PROMPT >>
Give back the full listing that follows exactly as it reads.

THE DATA >>
>>>>
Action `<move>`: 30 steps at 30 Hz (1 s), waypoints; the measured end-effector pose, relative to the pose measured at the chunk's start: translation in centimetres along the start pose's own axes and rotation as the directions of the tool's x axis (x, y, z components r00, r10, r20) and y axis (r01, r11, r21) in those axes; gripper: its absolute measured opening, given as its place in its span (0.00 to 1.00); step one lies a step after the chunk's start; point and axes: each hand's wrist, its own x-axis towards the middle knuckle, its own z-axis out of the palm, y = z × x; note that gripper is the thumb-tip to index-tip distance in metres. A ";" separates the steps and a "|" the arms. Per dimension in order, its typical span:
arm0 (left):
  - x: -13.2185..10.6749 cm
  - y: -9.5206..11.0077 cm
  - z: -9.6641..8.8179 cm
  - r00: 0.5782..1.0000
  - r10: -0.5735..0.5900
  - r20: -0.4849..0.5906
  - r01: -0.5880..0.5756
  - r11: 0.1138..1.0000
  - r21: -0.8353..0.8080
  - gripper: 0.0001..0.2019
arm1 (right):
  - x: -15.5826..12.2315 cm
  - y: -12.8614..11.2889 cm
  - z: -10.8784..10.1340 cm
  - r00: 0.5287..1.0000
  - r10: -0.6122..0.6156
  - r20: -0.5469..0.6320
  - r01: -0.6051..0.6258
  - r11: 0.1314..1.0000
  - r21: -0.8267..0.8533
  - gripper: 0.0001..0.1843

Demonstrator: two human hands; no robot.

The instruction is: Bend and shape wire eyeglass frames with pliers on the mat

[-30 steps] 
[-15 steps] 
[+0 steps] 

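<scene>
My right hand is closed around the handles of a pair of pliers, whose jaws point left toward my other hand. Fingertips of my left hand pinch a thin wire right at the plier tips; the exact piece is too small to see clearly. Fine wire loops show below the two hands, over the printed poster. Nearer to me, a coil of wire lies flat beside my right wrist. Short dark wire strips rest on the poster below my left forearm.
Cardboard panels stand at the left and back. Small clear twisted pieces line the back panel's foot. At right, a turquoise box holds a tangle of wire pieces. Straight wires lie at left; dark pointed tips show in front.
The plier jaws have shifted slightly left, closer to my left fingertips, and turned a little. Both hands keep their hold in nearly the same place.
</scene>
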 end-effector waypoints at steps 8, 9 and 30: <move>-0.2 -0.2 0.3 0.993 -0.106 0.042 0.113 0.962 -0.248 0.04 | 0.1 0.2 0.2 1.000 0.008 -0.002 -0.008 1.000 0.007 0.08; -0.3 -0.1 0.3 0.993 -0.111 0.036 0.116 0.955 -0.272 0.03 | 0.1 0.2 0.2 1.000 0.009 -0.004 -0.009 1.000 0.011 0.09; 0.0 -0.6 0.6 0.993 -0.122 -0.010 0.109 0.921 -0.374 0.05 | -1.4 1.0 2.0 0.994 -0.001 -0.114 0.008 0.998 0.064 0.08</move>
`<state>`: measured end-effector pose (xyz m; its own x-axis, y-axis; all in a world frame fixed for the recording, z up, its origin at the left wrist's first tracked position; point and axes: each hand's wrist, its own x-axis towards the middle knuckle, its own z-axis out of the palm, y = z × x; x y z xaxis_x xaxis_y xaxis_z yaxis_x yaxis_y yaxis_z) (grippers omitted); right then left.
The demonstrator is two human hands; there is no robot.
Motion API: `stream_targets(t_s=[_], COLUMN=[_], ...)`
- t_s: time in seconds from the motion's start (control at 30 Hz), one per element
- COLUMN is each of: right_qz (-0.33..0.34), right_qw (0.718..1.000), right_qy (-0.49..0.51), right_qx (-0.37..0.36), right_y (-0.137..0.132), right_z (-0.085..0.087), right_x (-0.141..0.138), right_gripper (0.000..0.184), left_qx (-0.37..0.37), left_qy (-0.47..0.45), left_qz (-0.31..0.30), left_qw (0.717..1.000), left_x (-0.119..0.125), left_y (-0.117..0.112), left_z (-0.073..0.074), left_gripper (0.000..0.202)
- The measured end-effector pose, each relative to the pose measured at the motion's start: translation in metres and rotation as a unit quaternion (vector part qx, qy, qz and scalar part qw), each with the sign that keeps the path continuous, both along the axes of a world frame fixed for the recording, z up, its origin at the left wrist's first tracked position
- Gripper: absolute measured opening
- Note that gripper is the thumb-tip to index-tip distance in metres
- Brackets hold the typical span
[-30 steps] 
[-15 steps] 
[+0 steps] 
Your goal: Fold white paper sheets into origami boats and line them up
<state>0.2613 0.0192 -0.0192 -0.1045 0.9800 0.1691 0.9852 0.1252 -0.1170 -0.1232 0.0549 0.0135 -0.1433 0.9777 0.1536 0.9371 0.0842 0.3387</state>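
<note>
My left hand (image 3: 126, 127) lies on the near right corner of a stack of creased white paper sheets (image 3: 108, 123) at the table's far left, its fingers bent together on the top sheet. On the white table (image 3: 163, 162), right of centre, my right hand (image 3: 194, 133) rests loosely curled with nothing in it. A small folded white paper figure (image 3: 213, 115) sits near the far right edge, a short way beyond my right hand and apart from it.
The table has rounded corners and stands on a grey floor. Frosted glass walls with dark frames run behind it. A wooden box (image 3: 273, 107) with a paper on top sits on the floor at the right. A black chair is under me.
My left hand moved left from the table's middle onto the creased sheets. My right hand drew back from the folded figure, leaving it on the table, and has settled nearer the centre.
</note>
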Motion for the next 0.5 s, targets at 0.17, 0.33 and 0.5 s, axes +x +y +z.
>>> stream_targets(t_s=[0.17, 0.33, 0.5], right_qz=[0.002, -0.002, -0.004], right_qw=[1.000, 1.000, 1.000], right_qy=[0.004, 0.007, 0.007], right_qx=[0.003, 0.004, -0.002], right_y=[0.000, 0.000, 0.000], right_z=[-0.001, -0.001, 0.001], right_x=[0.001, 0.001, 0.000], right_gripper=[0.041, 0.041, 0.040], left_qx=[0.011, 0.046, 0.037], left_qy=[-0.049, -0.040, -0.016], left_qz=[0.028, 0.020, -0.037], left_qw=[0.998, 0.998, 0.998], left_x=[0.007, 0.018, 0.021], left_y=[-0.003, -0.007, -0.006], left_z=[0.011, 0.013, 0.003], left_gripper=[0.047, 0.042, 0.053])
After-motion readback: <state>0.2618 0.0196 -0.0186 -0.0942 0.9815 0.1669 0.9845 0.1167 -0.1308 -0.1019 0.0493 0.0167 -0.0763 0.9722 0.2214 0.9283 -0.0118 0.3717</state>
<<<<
SOLUTION >>
Action `<move>`: 30 steps at 30 Hz (1 s), waypoints; the measured end-effector pose, relative to the pose measured at the chunk's start: translation in centimetres along the start pose's own axes and rotation as the directions of the tool's x axis (x, y, z components r00, r10, r20) and y axis (r01, r11, r21) in those axes; gripper: its absolute measured opening, given as its place in its span (0.00 to 1.00); step one lies a step after the chunk's start; point and axes: each hand's wrist, its own x-axis towards the middle knuckle, its own z-axis out of the palm, y = z × x; note that gripper is the thumb-tip to index-tip distance in metres. A ";" separates the steps and a "|" the arms. Per dimension in order, its typical span:
arm0 (left):
  - x: -13.2185..10.6749 cm
  - y: -9.5206..11.0077 cm
  - z: -9.6641..8.8179 cm
  - r00: 0.5782..1.0000
  - r10: -0.5735..0.5900
  - r20: -0.4849..0.5906
  - r01: -0.5880..0.5756
  - r11: 0.1138..1.0000
  - r21: -0.8353..0.8080
  - gripper: 0.0001..0.2019
arm1 (right):
  - x: -15.5826..12.2315 cm
  - y: -12.8614..11.2889 cm
  - z: -10.8784..10.1340 cm
  - r00: 0.5287..1.0000
  - r10: -0.6122..0.6156
  - r20: -0.5469..0.6320
  - r01: -0.6051..0.6258
  - r11: 0.1314..1.0000
  - r21: -0.8267..0.8533
  - gripper: 0.0001..0.1843

Demonstrator: two human hands; no robot.

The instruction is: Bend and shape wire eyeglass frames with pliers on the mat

[-30 steps] 
[-15 steps] 
[+0 steps] 

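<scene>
My right hand is closed around the handles of a pair of pliers, whose jaws point left toward my other hand. Fingertips of my left hand pinch a thin wire right at the plier tips; the exact piece is too small to see clearly. Fine wire loops show below the two hands, over the printed poster. Nearer to me, a coil of wire lies flat beside my right wrist. Short dark wire strips rest on the poster below my left forearm.
Cardboard panels stand at the left and back. Small clear twisted pieces line the back panel's foot. At right, a turquoise box holds a tangle of wire pieces. Straight wires lie at left; dark pointed tips show in front.
The plier jaws have shifted slightly left, closer to my left fingertips, and turned a little. Both hands keep their hold in nearly the same place.
</scene>
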 end-effector waypoints at steps 8, 9 and 30: <move>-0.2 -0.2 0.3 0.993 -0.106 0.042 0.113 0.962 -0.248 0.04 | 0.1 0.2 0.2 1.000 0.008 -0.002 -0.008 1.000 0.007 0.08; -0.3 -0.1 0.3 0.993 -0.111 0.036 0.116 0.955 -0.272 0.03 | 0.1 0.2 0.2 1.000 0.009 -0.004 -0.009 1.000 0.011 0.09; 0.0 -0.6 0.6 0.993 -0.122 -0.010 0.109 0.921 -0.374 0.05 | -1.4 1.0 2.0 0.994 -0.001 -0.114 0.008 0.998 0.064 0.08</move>
`<state>`: measured end-effector pose (xyz m; its own x-axis, y-axis; all in a world frame fixed for the recording, z up, its origin at the left wrist's first tracked position; point and axes: each hand's wrist, its own x-axis towards the middle knuckle, its own z-axis out of the palm, y = z × x; x y z xaxis_x xaxis_y xaxis_z yaxis_x yaxis_y yaxis_z) (grippers omitted); right then left.
The demonstrator is two human hands; there is no robot.
Motion API: `stream_targets(t_s=[_], COLUMN=[_], ...)`
- t_s: time in seconds from the motion's start (control at 30 Hz), one per element
- COLUMN is each of: right_qz (-0.33..0.34), right_qw (0.718..1.000), right_qy (-0.49..0.51), right_qx (-0.37..0.36), right_y (-0.137..0.132), right_z (-0.085..0.087), right_x (-0.141..0.138), right_gripper (0.000..0.184), left_qx (-0.37..0.37), left_qy (-0.47..0.45), left_qz (-0.31..0.30), left_qw (0.717..1.000), left_x (-0.119..0.125), left_y (-0.117..0.112), left_z (-0.073..0.074), left_gripper (0.000..0.202)
- The measured end-effector pose, each relative to the pose measured at the motion's start: translation in metres and rotation as a unit quaternion (vector part qx, qy, qz and scalar part qw), each with the sign that keeps the path continuous, both along the axes of a world frame fixed for the recording, z up, its origin at the left wrist's first tracked position
- Gripper: absolute measured opening
- Note that gripper is the thumb-tip to index-tip distance in metres
- Brackets hold the typical span
[-30 steps] 
[-15 steps] 
[+0 steps] 
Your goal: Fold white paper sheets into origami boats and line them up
<state>0.2613 0.0192 -0.0192 -0.1045 0.9800 0.1691 0.9852 0.1252 -0.1170 -0.1232 0.0549 0.0135 -0.1433 0.9777 0.1536 0.9371 0.0842 0.3387</state>
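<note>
My left hand (image 3: 126, 127) lies on the near right corner of a stack of creased white paper sheets (image 3: 108, 123) at the table's far left, its fingers bent together on the top sheet. On the white table (image 3: 163, 162), right of centre, my right hand (image 3: 194, 133) rests loosely curled with nothing in it. A small folded white paper figure (image 3: 213, 115) sits near the far right edge, a short way beyond my right hand and apart from it.
The table has rounded corners and stands on a grey floor. Frosted glass walls with dark frames run behind it. A wooden box (image 3: 273, 107) with a paper on top sits on the floor at the right. A black chair is under me.
My left hand moved left from the table's middle onto the creased sheets. My right hand drew back from the folded figure, leaving it on the table, and has settled nearer the centre.
</note>
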Motion for the next 0.5 s, targets at 0.17, 0.33 and 0.5 s, axes +x +y +z.
>>> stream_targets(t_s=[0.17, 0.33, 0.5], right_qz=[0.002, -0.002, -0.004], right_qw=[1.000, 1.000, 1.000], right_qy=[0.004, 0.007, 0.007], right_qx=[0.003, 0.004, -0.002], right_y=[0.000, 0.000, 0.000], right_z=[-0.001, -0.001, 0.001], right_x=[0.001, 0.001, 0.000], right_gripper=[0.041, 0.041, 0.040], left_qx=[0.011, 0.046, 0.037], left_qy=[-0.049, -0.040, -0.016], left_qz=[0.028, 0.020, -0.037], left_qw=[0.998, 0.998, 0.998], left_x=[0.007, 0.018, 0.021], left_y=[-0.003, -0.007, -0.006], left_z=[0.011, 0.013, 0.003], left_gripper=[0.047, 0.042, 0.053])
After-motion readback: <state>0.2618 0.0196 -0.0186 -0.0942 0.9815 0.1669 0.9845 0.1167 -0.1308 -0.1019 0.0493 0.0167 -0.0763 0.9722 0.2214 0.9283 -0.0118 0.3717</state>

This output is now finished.